Читать «Дневник читателя» онлайн - страница 50

Вячеслав Пьецух

Как известно, Олеша умер в мае 1960 года, поздним вечером, как уснул. А может быть, он не умер в мае 1960 года – это для нас темно. В любом случае: а что он, собственно, потерял? Только и всего, что 14 235 рассветов и 14 235 закатов, больше, кажется, ничего. За тридцать девять лет, прошедших с его кончины, Россия чуть было не ввязалась в третью мировую войну, в Новочеркасске расстреляли демонстрацию горожан, лысого дурака сменил на всесоюзном троне дурак с шевелюрой, посадили в тюрьму четырнадцать душ писателей и диссидентуры не перечесть, началась и закончилась Афганская кампания, хлеб подорожал в пять с половиной раз, произошло несколько душераздирающих катастроф, спустили сверху демократические свободы, губительнее которых у нас только телевидение и чума, на улицах, как встарь, появились нищие... ну разве что за это время евреям дали вольную и стало как-то просторнее, хотя культурный уровень и поник. Вот и выходит, что, кроме как о 14 235 рассветах и 14 235 закатах, больше не о чем пожалеть. То есть в другой раз подумаешь, что смерть есть в своем роде благо, потому что жить вечно скучно и тяжело. Тем не менее жить на всякий случай нужно так, как если бы точно существовали загробный мир и воздаяние по Суду.

Когда Ленина не печатали, а его у нас долго не печатали, до самого семнадцатого года, русский человек мог свободно отправиться за границу, пообедать за шесть копеек и на каждом углу купить себе диагоналевые штаны. Когда же Ленина стали печатать благодаря завоеваниям великого Февраля, и года не прошло, как уже можно было свободно угодить под расстрел за благозвучную фамилию, в стране остались две газеты, из товарооборота исчезло все.

Понятное дело, не публицисты делают историю, но и публицисты тоже, из чего логически вытекает, что свобода печатного слова во всяком случае в России и по крайней мере при известных общественно-политических условиях – это зло. На кой она действительно нужна, если Чехова издавали бы при любом режиме, хоть при Тутмосе III, и свободу слова легко употребить в обратном смысле, то есть чтобы ее же и задавить... Наконец, вольное тиснение в самом деле необходимо дельцам по литературному департаменту, графоманам и деятельным баламутам, которым нечем себя занять.

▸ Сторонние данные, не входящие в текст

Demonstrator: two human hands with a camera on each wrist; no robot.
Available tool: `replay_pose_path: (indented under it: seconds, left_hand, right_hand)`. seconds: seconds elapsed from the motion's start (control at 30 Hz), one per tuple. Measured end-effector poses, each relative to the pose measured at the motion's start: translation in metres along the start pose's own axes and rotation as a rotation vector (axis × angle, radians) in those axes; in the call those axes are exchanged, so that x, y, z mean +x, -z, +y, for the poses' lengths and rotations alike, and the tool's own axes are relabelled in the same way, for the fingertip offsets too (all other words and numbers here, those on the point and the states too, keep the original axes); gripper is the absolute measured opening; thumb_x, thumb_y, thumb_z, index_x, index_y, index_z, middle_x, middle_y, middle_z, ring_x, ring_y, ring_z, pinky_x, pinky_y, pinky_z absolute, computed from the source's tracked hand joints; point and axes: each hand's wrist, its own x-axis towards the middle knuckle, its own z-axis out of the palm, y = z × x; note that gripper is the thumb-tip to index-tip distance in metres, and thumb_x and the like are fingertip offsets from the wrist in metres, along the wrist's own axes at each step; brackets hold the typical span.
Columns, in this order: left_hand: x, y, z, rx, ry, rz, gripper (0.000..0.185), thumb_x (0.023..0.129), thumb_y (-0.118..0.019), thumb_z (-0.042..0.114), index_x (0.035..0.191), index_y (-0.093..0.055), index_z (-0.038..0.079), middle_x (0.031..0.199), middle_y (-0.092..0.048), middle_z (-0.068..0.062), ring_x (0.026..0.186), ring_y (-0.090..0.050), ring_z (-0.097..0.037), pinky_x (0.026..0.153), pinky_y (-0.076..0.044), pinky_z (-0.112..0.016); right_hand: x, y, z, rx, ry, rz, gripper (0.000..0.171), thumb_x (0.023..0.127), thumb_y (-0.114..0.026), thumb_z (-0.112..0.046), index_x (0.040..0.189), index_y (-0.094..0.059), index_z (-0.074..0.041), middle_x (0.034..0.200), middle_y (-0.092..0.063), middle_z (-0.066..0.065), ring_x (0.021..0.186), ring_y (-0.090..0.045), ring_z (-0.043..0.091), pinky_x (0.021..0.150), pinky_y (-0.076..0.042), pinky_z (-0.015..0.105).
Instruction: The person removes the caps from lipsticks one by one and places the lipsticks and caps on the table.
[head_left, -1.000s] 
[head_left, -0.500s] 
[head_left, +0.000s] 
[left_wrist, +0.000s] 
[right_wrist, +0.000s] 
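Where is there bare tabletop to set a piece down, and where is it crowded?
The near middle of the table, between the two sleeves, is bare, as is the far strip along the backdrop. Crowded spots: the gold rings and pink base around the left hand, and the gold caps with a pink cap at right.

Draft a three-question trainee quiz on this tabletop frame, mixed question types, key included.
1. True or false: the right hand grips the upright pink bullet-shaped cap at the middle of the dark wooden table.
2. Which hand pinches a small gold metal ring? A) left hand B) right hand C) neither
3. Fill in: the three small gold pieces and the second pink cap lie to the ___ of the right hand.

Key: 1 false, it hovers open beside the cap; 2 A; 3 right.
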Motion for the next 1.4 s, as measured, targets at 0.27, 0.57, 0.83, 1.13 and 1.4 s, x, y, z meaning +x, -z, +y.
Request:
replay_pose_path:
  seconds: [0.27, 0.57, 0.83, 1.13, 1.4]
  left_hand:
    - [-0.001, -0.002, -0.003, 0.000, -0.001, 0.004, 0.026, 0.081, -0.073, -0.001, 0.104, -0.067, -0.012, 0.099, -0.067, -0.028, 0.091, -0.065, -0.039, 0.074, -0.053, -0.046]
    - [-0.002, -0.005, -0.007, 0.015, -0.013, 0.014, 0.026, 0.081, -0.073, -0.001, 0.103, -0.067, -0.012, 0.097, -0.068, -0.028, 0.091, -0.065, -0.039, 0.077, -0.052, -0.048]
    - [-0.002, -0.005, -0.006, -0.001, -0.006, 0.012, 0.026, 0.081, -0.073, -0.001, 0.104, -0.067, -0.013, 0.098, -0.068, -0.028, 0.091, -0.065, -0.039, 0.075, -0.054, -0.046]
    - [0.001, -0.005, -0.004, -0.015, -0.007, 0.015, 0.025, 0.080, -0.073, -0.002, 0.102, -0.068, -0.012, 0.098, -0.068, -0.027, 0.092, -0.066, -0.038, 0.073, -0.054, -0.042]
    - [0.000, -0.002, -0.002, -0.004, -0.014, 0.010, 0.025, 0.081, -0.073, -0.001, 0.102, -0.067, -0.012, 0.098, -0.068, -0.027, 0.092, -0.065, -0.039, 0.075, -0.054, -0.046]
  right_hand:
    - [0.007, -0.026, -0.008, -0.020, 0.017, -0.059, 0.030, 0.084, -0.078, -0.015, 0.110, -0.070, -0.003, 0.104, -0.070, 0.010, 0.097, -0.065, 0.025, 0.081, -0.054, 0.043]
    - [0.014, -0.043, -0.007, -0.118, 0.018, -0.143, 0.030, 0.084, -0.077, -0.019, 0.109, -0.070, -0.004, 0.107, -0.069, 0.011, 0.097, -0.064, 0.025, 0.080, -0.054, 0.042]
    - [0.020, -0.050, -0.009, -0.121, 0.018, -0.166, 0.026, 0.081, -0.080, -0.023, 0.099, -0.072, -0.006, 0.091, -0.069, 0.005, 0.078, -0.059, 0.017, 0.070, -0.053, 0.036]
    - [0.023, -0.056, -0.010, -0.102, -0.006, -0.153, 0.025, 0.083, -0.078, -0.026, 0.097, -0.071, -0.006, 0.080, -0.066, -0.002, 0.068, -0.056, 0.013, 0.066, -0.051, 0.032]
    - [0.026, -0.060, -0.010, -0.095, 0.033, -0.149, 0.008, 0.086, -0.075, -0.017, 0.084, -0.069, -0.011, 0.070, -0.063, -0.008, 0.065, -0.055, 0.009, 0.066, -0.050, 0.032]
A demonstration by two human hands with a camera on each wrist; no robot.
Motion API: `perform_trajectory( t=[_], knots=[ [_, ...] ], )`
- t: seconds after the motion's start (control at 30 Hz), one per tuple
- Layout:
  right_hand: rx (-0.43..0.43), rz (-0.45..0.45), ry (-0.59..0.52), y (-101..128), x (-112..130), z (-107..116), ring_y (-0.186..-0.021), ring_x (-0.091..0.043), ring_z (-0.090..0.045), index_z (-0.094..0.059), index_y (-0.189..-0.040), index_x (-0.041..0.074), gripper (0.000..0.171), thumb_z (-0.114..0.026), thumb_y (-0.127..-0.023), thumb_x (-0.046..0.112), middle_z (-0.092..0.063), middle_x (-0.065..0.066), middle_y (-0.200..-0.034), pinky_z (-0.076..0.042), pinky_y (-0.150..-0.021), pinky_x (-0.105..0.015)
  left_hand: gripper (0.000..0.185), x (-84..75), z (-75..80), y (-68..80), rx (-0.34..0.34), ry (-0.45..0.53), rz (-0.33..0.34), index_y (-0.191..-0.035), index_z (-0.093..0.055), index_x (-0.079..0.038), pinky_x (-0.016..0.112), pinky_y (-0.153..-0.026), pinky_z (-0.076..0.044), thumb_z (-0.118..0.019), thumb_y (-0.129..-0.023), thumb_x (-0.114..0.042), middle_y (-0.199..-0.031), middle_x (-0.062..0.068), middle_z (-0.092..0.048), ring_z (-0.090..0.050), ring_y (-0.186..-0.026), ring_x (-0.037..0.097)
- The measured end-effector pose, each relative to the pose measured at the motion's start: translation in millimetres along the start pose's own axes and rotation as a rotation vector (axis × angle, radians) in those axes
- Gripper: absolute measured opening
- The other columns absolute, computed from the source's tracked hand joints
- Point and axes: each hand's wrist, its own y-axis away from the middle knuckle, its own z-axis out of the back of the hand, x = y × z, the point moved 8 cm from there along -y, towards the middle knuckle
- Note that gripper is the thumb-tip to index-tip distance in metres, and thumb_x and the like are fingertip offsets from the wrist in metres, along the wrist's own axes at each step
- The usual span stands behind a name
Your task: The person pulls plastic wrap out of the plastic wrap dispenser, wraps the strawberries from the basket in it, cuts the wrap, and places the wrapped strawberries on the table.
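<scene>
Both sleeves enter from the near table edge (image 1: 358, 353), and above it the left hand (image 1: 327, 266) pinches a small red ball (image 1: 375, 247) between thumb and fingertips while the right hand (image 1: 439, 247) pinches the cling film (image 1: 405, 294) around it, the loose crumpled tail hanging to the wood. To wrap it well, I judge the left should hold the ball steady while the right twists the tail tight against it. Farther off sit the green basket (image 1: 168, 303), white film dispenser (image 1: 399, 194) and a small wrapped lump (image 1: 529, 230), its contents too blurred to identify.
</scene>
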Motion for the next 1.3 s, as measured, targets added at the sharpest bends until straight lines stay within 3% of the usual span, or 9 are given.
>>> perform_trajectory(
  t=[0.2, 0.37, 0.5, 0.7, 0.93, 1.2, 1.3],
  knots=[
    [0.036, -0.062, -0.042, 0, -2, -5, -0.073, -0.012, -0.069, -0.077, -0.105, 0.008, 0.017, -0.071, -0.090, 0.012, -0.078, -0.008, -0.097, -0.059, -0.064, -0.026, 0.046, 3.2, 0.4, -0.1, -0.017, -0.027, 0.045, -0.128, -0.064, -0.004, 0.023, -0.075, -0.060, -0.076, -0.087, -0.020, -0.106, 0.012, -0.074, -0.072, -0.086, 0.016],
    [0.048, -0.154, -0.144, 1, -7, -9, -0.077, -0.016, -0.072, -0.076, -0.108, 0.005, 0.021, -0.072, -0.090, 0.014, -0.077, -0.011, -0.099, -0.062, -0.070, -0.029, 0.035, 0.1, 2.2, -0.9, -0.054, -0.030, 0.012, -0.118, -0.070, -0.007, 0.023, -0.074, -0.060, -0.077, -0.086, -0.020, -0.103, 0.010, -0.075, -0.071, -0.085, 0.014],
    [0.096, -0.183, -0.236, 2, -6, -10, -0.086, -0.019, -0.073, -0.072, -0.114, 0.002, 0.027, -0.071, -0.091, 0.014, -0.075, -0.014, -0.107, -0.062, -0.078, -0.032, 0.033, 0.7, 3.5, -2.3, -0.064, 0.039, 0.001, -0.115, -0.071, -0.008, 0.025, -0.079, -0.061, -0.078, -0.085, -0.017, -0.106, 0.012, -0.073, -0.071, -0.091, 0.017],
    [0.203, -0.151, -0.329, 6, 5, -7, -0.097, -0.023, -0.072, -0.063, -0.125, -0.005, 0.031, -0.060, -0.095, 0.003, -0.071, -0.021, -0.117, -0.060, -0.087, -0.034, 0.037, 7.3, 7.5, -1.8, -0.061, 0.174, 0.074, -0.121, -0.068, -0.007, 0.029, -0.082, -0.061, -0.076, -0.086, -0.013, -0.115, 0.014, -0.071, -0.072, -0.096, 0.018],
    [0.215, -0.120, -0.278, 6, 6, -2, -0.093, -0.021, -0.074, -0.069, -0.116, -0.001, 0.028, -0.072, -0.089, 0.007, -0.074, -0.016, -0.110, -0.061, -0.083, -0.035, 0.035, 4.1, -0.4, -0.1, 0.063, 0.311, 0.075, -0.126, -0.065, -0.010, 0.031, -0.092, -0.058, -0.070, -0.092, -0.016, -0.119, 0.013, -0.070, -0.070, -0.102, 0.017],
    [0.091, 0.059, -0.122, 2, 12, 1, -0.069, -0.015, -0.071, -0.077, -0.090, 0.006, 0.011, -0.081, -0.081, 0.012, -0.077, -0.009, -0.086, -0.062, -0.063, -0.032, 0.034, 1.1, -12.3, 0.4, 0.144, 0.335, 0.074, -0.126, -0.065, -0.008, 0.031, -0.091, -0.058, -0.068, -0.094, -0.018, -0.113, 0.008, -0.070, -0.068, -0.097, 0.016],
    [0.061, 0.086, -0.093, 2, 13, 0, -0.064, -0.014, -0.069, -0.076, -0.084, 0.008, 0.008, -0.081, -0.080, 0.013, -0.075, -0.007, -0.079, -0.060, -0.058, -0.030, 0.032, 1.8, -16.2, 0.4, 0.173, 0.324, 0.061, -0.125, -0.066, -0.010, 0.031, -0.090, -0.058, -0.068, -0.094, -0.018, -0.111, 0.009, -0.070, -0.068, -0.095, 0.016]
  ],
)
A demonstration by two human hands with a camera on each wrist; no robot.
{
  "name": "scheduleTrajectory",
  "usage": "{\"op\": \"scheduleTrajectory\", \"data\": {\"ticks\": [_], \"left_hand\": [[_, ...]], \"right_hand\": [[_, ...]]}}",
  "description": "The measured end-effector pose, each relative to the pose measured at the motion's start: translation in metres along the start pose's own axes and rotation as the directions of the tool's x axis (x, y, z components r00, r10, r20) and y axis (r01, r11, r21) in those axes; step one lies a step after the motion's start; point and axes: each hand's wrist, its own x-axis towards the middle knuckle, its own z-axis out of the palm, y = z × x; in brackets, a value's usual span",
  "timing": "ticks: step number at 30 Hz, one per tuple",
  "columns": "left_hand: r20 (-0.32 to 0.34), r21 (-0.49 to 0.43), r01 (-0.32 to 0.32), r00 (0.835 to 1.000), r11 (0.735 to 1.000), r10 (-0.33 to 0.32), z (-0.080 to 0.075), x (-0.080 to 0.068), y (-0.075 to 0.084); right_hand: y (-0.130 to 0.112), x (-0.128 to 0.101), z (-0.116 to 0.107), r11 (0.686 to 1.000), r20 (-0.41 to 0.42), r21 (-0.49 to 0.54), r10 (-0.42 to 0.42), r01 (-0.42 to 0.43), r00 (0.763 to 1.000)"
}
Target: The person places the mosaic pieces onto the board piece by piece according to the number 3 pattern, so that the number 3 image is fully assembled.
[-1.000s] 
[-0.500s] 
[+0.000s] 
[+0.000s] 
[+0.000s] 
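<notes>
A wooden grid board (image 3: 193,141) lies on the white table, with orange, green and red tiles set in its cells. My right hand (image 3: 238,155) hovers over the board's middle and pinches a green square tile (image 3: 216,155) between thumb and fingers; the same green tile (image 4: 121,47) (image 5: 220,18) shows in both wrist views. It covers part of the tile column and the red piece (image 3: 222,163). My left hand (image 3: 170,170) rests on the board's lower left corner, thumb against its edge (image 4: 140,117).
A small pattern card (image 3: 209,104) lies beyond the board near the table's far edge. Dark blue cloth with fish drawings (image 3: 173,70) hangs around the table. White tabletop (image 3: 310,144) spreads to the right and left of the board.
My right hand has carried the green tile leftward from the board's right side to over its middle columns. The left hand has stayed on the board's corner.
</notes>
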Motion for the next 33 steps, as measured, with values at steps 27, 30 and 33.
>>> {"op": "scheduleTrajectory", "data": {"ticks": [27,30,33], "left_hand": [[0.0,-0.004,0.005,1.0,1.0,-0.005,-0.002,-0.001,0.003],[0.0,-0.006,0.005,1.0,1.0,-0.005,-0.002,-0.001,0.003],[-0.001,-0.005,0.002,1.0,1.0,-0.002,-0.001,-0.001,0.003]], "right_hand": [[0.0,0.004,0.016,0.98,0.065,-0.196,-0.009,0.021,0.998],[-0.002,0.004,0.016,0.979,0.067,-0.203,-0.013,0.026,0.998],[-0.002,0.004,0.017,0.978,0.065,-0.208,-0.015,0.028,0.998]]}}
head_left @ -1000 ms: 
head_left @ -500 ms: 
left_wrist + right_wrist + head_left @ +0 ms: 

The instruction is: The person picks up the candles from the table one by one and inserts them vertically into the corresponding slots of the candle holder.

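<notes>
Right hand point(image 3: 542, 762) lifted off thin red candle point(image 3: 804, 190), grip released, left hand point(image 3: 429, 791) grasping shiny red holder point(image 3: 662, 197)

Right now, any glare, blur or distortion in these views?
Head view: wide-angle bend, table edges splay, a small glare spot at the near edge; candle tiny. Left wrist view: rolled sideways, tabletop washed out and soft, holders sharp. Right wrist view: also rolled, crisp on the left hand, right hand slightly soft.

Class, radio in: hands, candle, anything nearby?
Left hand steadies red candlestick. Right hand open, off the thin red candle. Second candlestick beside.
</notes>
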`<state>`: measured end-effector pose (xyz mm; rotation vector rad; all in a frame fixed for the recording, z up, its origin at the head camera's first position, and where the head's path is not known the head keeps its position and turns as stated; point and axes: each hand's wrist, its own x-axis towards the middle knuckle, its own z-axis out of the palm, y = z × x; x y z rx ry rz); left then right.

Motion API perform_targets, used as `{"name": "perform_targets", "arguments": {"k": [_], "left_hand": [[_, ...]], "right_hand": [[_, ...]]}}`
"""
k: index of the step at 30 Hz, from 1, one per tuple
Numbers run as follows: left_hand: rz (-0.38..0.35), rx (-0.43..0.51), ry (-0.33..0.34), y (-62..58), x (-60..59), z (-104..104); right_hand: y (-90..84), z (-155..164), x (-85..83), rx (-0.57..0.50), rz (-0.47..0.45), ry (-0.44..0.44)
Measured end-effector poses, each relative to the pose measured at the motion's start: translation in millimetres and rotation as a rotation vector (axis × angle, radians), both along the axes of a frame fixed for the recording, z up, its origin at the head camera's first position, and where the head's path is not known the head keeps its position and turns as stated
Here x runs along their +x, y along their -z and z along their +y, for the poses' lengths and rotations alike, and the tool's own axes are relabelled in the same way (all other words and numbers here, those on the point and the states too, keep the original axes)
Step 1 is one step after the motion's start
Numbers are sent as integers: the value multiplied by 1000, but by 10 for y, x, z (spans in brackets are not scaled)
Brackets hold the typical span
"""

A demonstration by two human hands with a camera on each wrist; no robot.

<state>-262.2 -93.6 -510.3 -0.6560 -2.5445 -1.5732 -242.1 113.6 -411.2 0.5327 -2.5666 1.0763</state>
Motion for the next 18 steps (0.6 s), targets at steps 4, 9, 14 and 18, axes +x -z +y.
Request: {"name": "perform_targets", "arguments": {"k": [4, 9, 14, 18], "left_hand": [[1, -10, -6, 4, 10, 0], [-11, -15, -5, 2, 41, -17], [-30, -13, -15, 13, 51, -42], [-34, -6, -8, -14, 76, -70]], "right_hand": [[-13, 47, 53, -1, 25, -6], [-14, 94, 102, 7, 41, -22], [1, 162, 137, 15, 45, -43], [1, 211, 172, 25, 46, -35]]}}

Одним словом, свобода печатного слова – штука опасная, и никогда не знаешь, чем она обернется для потребителя газетно-книжной продукции и труженика пера. Вот опять же по милости завоеваний великого Августа, когда у нас снова восторжествовала свобода слова, писатель из властителя дум превратился в экзотическую фигуру, вроде профессионального кактусиста или собирателя янтаря. И с читателем произошла скоропостижная перемена: куда-то он подевался – то ли вконец обеднел, то ли вымер, то ли резко сменил культурный ориентир. А ведь еще совсем недавно, в пору большевистского самовластья, когда свирепствовала цензура и больше одного негодяя невозможно было ввести в рассказ, у нас не читали только послеоперационные больные и сосунки. Теперь не то, поскольку музыку заказывает народ.